Boosting, AdaBoost, Image recognition

Decision stumps are very basic: one decision stump can only separate data into +1 and -1 labels based on a single coordinate being larger or smaller than one number.1 The general idea of boosting is to take some basic models, given by a weighted version of the ERM rule in their class, and create a new model function from them with a linear combination — a sum of the basic models, with each one multiplied by a number (the number being chosen in a certain helpful way). The linear combination (the new model) is often a better model for the data. AdaBoost2 is a particular implementation of this idea.

1. Recall from the last post how a decision stump determines \( \pm 1\) labels, always splitting the instance(data) points by a hyperplane that is perpendicular to the \( x_j\)-axis. We used the notation \( \mathcal B^d\) for decision stumps that worked on data points with \( d\) coordinates.
2. (Schapire and Freund 1995). Short for “Adaptive Boosting,” the algorithm adapts to how well it is performing (learns) as it goes along.


AdaBoost. As input the AdaBoost algorithm takes a number of rounds \( T\) and a training set \( S\) (consisting of data points \( {\bf x_i}\) and labels \( y_i = \pm1\), for \( i=1,\ldots,m\)). When the algorithm ends, the number of basic models used in the linear combination will be the number of rounds. For \( t\) between 1 and \( T\), if \( h_t\) is the basic model for that round, it will have a coefficient \( w_t\) and the new model will be given by

\( h({\bf x}) = \text{sign}\left(w_1h_1({\bf x}) + w_2h_2({\bf x}) + \cdots + w_Th_T({\bf x})\right).\)

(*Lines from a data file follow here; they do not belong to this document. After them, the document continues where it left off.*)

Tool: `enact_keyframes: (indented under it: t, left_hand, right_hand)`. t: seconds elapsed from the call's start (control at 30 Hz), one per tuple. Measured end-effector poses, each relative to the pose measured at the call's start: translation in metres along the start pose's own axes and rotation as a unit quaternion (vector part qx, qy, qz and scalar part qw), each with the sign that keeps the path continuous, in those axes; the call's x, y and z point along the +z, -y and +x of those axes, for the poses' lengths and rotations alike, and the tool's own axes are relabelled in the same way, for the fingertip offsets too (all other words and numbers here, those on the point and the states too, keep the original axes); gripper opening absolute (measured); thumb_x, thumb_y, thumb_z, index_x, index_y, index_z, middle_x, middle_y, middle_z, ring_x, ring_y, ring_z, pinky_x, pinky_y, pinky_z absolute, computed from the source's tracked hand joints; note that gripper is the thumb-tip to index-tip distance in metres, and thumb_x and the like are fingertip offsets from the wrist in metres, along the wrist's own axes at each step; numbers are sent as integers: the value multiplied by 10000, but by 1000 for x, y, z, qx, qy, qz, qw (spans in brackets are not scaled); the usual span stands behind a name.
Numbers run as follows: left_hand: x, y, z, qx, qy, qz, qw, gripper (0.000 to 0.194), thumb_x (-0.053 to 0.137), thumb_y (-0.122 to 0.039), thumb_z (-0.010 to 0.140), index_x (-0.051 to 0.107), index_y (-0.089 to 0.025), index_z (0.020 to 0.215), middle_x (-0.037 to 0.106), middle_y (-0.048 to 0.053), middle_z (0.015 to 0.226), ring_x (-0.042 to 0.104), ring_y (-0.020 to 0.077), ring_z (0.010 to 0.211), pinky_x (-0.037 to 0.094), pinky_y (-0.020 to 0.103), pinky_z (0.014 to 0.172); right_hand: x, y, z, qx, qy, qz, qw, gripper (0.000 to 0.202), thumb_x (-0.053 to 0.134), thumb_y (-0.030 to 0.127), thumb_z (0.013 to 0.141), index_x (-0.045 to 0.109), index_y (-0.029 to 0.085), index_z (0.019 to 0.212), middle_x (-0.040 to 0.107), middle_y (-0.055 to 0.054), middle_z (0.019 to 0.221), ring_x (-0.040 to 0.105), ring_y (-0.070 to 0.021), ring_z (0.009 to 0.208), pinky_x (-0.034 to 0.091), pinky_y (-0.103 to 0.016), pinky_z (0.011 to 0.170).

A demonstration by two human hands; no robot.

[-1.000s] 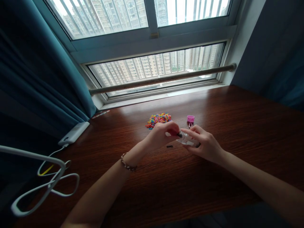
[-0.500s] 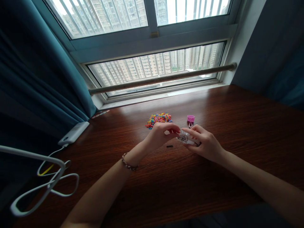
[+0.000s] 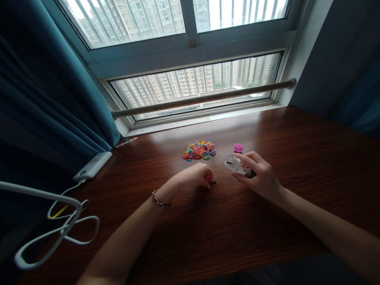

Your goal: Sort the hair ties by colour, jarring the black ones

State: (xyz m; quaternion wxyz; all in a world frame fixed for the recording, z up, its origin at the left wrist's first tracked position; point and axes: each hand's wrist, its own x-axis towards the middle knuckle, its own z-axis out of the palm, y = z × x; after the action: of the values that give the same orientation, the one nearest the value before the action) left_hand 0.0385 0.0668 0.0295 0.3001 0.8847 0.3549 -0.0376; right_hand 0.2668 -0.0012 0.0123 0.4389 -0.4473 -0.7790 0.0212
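Jar (image 3: 238,165) x1 gripped in R hand (image 3: 261,173), L hand (image 3: 196,176) at 1 dk. pc. (image 3: 214,182), hold unclear, 1 lid (image 3: 238,148)

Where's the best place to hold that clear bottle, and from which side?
Probably around the body of the bottle, coming from the right, as the right hand does. The bottle is tilted, with its round mouth turned left, towards the side where the left hand is, so a grip around the body should leave the opening free.

The brown table (image 3: 267,237) carries colourful bands (image 3: 198,151) and a pink cap (image 3: 238,147).
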Motion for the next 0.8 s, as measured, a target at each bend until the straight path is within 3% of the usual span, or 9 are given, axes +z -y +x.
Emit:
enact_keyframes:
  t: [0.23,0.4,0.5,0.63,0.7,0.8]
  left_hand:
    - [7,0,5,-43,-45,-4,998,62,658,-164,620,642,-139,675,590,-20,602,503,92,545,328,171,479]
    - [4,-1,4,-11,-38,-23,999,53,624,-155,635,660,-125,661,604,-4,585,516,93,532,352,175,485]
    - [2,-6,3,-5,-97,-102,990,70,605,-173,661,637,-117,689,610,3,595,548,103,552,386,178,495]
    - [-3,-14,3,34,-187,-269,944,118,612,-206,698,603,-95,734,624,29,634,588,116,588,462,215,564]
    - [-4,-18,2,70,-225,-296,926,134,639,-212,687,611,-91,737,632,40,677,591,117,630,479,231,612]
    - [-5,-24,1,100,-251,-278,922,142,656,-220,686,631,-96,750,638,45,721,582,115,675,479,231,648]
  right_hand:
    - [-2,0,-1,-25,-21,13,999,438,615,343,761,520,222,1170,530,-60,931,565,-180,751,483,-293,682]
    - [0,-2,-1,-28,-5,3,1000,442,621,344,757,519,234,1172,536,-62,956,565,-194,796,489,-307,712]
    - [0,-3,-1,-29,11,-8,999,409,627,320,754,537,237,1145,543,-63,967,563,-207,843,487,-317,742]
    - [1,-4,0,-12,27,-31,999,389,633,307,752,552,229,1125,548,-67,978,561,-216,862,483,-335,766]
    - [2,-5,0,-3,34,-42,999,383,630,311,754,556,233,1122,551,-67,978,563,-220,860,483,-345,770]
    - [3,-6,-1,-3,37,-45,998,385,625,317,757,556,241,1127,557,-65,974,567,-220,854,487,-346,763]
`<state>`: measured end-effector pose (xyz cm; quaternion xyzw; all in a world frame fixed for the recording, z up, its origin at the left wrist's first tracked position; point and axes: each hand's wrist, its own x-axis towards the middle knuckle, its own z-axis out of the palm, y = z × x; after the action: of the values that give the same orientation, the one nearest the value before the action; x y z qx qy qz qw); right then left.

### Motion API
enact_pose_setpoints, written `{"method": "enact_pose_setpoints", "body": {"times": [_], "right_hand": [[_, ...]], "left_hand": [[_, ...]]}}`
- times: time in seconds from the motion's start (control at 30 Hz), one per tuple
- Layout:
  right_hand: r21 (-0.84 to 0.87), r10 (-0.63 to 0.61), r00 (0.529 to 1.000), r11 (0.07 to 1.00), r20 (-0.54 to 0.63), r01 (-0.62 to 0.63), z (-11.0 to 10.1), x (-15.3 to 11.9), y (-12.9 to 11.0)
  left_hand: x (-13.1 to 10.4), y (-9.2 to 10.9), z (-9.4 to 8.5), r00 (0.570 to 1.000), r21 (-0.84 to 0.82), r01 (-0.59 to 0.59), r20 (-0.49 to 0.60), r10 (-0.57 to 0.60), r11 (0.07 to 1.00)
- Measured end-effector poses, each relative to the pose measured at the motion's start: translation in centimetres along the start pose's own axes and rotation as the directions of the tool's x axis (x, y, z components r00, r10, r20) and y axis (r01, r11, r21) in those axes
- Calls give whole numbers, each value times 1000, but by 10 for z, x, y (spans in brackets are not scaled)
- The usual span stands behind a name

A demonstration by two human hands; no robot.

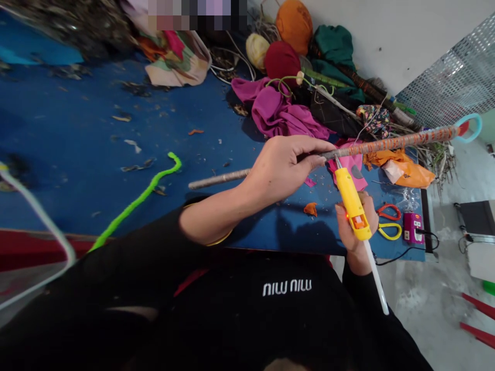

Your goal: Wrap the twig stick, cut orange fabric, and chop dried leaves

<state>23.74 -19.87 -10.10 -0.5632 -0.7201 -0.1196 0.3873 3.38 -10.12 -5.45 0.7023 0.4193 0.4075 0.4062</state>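
Head view: looking down past a dark sleeve at two bare hands working over a blue table [166, 121].
Left hand: this hand [280, 170] pinches a long rod between thumb and fingers, with the palm over it, apparently to hold it steady and leave one spot exposed.
Right hand: fingers of this hand [345, 229] are wrapped round a yellow glue gun [350, 198], tilted so its nozzle meets or nearly meets the rod from below; contact is too fine to tell. A white glue stick [377, 278] pokes from its rear, toward the wearer.
Rod: the rod [402, 142] lies across both hands, bare end beyond the left wrist, orange-wound length reaching out past the right hand; raising it probably gives the nozzle room.
Beside the right hand: red and yellow loops, perhaps scissor handles [390, 231], and a purple socket block [413, 228], likely kept near for power.
Left of the left hand: a fuzzy green strip [135, 203].
Beyond both hands: magenta cloth [278, 111], then an orange ball [294, 26], pushed back, perhaps for working space.
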Motion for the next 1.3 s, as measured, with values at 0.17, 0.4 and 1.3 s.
{"method": "enact_pose_setpoints", "body": {"times": [0.17, 0.4, 1.3], "right_hand": [[10, 9, 1000, 1000, -16, -8, 0, 3, -3], [-25, 38, 998, 999, -47, -39, -1, 4, -4], [-12, 33, 999, 999, -40, -34, -1, -1, 1]], "left_hand": [[0, 0, 0, 1000, 4, 8, 11, -8, 1000], [-1, -1, 0, 1000, 9, 5, -4, -5, 1000], [-2, -2, 2, 1000, 42, -2, -14, 3, 999]]}}
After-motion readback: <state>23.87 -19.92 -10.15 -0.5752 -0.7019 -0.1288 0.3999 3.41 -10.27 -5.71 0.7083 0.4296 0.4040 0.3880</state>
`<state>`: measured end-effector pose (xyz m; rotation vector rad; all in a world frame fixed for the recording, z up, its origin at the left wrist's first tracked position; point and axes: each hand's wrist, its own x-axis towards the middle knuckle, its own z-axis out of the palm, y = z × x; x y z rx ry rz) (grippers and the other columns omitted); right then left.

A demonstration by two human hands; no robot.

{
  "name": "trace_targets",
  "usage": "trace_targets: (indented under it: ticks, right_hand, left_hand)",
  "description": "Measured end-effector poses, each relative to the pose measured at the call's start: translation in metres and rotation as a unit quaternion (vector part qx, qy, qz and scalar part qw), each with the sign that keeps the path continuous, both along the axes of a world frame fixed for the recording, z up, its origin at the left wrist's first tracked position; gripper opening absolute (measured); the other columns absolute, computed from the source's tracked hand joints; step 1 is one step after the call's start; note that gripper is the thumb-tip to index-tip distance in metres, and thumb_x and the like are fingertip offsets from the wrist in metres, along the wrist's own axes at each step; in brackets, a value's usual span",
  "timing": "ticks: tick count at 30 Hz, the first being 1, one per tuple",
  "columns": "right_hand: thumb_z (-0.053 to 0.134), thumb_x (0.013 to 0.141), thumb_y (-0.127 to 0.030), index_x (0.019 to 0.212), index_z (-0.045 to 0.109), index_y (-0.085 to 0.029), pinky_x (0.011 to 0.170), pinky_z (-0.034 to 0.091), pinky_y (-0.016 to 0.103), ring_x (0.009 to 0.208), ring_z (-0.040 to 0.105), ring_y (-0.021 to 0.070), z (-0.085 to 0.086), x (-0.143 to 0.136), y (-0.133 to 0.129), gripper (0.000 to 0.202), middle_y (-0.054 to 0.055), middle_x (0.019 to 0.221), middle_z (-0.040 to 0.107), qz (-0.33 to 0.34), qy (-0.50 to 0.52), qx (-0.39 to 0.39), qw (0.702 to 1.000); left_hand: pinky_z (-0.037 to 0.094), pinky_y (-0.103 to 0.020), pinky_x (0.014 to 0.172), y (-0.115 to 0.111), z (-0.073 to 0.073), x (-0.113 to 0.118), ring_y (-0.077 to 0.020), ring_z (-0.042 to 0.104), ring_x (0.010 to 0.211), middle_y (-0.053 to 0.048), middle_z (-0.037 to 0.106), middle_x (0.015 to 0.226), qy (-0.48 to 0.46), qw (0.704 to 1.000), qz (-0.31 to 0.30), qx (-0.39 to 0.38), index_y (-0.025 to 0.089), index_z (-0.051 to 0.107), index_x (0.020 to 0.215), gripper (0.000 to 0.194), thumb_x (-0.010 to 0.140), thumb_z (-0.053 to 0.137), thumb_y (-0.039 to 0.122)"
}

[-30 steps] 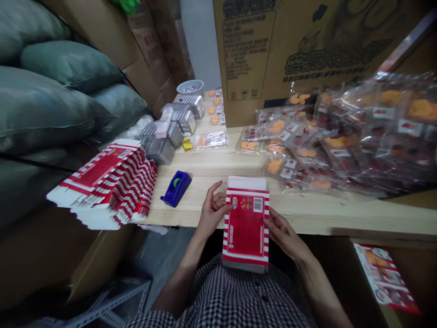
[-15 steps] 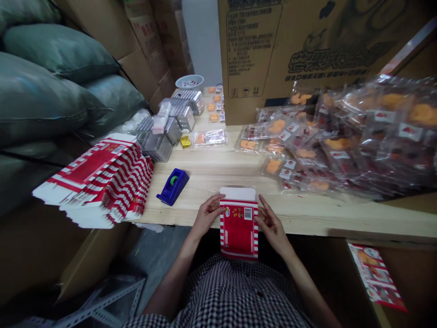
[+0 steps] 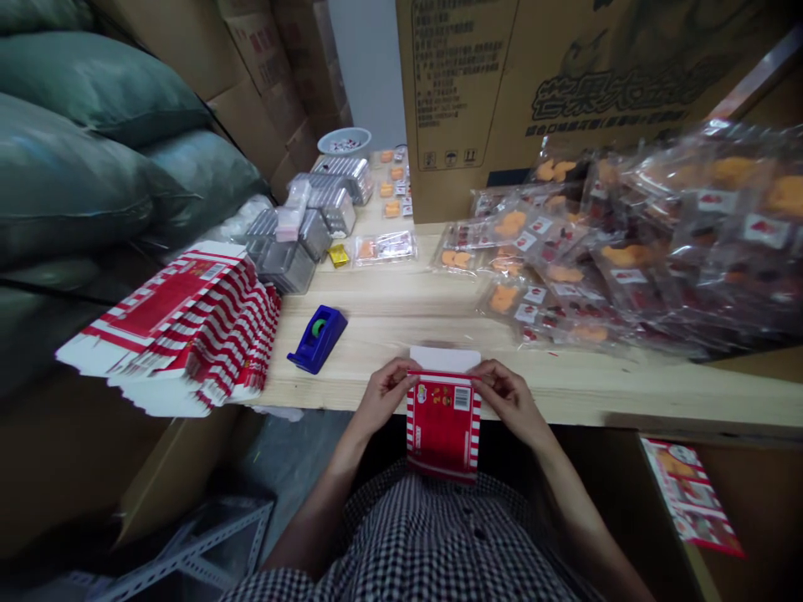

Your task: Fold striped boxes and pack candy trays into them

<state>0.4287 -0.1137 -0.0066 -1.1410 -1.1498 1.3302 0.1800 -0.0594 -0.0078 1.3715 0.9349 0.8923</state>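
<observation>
A red and white striped carton [image 3: 442, 426] hangs at the table's front edge, its printed face with a barcode toward me. Its white end flap [image 3: 445, 359] stands out at the top, over the wood. My left hand [image 3: 387, 393] pinches the upper left corner between thumb and fingers. On the opposite corner, my right hand [image 3: 507, 396] is closed in a similar pinch. The carton's lower end reaches my checked shirt. Whatever is inside the carton, if anything, is hidden.
A blue tape dispenser [image 3: 318, 339] and a stack of striped cartons [image 3: 181, 326] lie left on the wooden table [image 3: 389, 309]. Clear packets [image 3: 565, 267] pile up at right before a large cardboard box [image 3: 464, 92]. Clear plastic trays [image 3: 307, 221] and a bowl [image 3: 345, 141] stand farther back.
My right hand's fingers, spread apart before, have closed on the carton's upper right corner. The left hand keeps its corner. The carton's upper end has bent slightly and the view has shifted a little.
</observation>
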Motion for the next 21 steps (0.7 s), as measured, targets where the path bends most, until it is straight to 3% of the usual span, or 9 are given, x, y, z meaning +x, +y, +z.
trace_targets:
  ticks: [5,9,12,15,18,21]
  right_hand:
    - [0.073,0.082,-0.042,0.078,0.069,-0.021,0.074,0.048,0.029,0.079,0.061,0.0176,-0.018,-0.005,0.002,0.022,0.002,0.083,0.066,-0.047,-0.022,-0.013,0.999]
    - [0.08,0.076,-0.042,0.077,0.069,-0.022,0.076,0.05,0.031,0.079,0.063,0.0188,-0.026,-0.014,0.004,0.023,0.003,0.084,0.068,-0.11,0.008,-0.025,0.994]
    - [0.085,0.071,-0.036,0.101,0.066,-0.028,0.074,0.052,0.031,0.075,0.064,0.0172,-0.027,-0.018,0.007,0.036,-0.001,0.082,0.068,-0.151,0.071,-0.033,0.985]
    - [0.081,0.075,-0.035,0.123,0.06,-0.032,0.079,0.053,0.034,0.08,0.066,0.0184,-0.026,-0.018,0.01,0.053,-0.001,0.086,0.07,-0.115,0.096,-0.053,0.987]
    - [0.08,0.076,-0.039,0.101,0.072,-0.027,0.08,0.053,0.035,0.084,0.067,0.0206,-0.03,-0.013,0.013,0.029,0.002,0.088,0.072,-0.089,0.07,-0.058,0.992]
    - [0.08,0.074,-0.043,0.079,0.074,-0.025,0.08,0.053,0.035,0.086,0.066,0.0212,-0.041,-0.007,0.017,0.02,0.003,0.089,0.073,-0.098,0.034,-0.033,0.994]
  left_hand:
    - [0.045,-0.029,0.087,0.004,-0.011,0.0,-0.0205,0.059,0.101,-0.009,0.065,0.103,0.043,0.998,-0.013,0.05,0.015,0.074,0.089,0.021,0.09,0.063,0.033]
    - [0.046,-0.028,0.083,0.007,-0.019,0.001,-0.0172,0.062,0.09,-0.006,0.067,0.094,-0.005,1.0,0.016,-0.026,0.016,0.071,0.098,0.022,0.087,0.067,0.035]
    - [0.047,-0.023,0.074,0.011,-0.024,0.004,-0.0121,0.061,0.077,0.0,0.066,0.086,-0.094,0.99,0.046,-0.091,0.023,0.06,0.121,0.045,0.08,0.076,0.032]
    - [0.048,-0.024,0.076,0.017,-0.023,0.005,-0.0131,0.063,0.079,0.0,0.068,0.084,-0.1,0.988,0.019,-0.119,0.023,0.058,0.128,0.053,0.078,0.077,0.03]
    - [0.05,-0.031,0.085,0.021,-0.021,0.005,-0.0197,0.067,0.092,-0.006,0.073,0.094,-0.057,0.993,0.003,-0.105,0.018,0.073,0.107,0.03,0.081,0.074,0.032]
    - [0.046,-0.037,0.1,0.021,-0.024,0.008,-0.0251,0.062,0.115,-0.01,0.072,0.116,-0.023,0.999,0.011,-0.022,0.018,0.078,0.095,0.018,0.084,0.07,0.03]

The algorithm. I will explain the algorithm using decision stumps for the basic models. However, any hypothesis class could be used in its place. In round 1 the algorithm has uniform weights in \( {\bf p}^{(1)}\): so the vector’s coordinates are \( p^{(1)}_i = 1/m\), for all \( i\).

Round t of the AdaBoost algorithm:

⁍ Obtain basic model \( h_t\) from the ERM rule on \( \mathcal B^d\), using weights \( {\bf p}^{(t)}\).
⁍ Compute the weighted empirical risk3: \( \varepsilon_t = L_S(h_t, {\bf p}^{(t)})\)
⁍ Set \( w_t = \ln\left(\frac1{\varepsilon_t} – 1\right)\).   4
⁍ Update \( {\bf p}^{(t)}\) as follows: \( {\displaystyle p^{(t+1)}_i = \frac{p^{(t)}_i \text{exp}({-w_ty_ih_t({\bf x_i})})}{\sum_{k=1}^m p^{(t)}_k \text{exp}({-w_ty_kh_t({\bf x_k})})} }.\)
These are the coordinates of \( {\bf p}^{(t+1)}\) for round \( {\bf t+1}\).

Return: the list of weights and models, \( (w_t, h_t),\ t = 1,\ldots, T\).

To note a few things, the denominator in the update to \( {\bf p}\) equals the sum of the numerators of different \( p_i\)’s. This makes \( {\bf p}^{(t+1)}\) a probability vector. Also, if \( h_t({\bf x_i}) = y_i\) then (since \( w_t > 0\)) the power of e is negative, making \( p_i\) smaller, for that \( i\). If \( h_t({\bf x_i}) = -y_i\) then the opposite occurs and \( p_i\) becomes larger. So the new probability vector has its weight shifted towards the data points that were previously misclassified.

3. For us, \( h_t\) is the decision stump, with some \( \theta, j,\) and \( b\), that minimizes the expression \( F_j(b)\) from the last post, using the entries of \( {\bf p}^{(t)}\) for the weights. The risk \( \varepsilon_t\) is the value of that minimal \( F_j(b)\).
4. Note that \( w_t\) is larger when \( \varepsilon_t\) is smaller. Also, there is an assumption that \( 0 < \varepsilon_t < 1/2\). If it were that the error \( \varepsilon_t = 0\), then simply use the stump \( h_t\) for the model. The assumption \( \varepsilon_t < 1/2\) makes it so that \( w_t > 0\), and comes from assuming that a weak learner is giving the basic model functions.


AdaBoost in Python. Below we provide a block of Python code that will carry out the AdaBoost algorithm.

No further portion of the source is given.